# Wills of God



## Miller (Mar 2, 2008)

I'm curious on a Presbyterian view of the will/wills of God. It seems that Baptists generally believe in two wills: God's perfect will and his (something I can't remember) will. Have Presbyterians historically believed this same idea? How many wills does God have?


----------



## SueS (Mar 2, 2008)

It's God's perfect will and His permissive will. I haven't been a Presbyterian long enough to know what the Presbyterian take on this is, although I would think that His sovereignty would have something to do with it.


----------



## Rev. Todd Ruddell (Mar 2, 2008)

As Presbyterians, or as Reformed, (in either case as Bible believing Christians) we understand the Scriptures to speak of the Preceptive Will, and the Decretive Will of God. In the former, God's precepts (His statutes, judgments, commandments, etc) are set in Scripture as a statement of what he has commanded--and are therefore binding as His will, revealed to us as our duty. God's decretive will is how He prosecutes His eternal and unchangeable decree in time, and is often called His "secret will" that is, in which He has decreed whatsoever comes to pass, including the sinful acts of men. 
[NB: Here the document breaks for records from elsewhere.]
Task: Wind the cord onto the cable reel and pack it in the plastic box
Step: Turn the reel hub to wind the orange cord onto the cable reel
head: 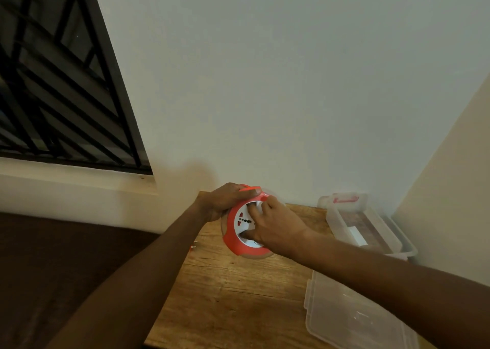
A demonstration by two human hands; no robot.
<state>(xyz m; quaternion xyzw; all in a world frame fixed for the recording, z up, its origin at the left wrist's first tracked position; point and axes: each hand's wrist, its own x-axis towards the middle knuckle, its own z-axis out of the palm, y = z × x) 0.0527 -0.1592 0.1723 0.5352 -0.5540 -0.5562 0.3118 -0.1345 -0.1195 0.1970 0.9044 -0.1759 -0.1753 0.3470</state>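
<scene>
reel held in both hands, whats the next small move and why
Probably turn the white centre with the right hand while the left hand steadies the reel. The right fingers sit in the hub, the reel is above the table, and the box stands open at right.

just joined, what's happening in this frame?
A person holds a round red-and-white cable reel above a wooden table. The left hand grips its upper rim; the right hand lies on the white socket face, fingers set in it. A clear plastic box stands open at the right, and its clear lid lies nearer.
</scene>
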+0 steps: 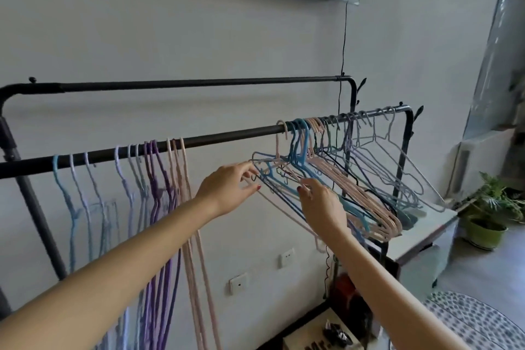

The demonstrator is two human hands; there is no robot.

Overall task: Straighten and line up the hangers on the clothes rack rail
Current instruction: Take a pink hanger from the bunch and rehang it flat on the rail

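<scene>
Thin coated-wire hangers [326, 179] (pink, blue, lilac) splay rightward in a tangled bunch on the black front rail [227, 135]. Left hand [230, 189] pinches a pale hanger's shoulder; right hand [319, 202] curls its fingers round neighbouring wires. Straightened hangers [147, 179] hang leftward, edge-on.

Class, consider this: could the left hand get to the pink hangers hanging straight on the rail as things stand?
Probably yes. The left hand is beside the pink hangers, with only open air between them, though it is now pinching a tangled hanger.
</scene>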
These two then are not in conflict with one another--Our duty is always what God has commanded, and is called in Scripture His will. However, whatsoever comes to pass is also His will, and He is not bound to declare unto us what He would do in that regard. We however, are always bound to keep His commandments. (Deuteronomy 29.29)


----------



## KMK (Mar 2, 2008)

See this thread: http://www.puritanboard.com/f15/c-hodge-god-s-will-25368/


----------



## Jimmy the Greek (Mar 3, 2008)

Once you go beyond the distinction between Decretive and Preceptive (i.e. Secret and Revealed) you move beyond Reformed theology. You will find reference to such as the _permissive_ will and the _desiderative_ will (will of desire) in some places. In my humble opinion, defining _these_ as additions to the secret/revealed distinction often leads to unbiblical concepts and contradictions regarding God's will.


----------



## Miller (Mar 3, 2008)

So would y'all view the perfect will and the permissive will as wrong ideas?


----------



## greenbaggins (Mar 3, 2008)

It's amazing. Two topics recently broached on the PB have coincided with my reading in Turretin. Turretin's take is that the decretive will can be distinguished further into the positive, proactive will that effects all things good, and the negative, permissive will that allows evil things to happen, while not directly causing them. We must simultaneously allow for God to be completely sovereign over all things, and yet not be the author of evil.


----------



## CarlosOliveira (Mar 3, 2008)

Miller said:


> I'm curious on a Presbyterian view of the will/wills of God. It seems that Baptists generally believe in two wills: God's perfect will and his (something I can't remember) will. Have Presbyterians historically believed this same idea? How many wills does God have?



Miller, our webmaster has masterfully dealt with this question in his book named "The Two Wills of God". I highly recommend it! You can purchase it through Lulu.com here


----------



## Miller (Mar 3, 2008)

Alrighty, thanks for the responses, I'm getting it.

Now my next thought is when people talk about God's will for their lives and trying to find that will would our response be that we cannot know God's decretive will but we can know His preceptive will and that is through reading His word, is that right?


----------



## greenbaggins (Mar 3, 2008)

We start with the preceptive will, that's absolutely right. God's decretive will is revealed bit by bit in God's providence. In other words, God's decretive will does not always remain secret. We cannot find that out ahead of time. But we can see it after the fact. Providence then "opens and shuts doors." But this is a far cry from saying that "God just told me that I could have whatever I want, etc."


----------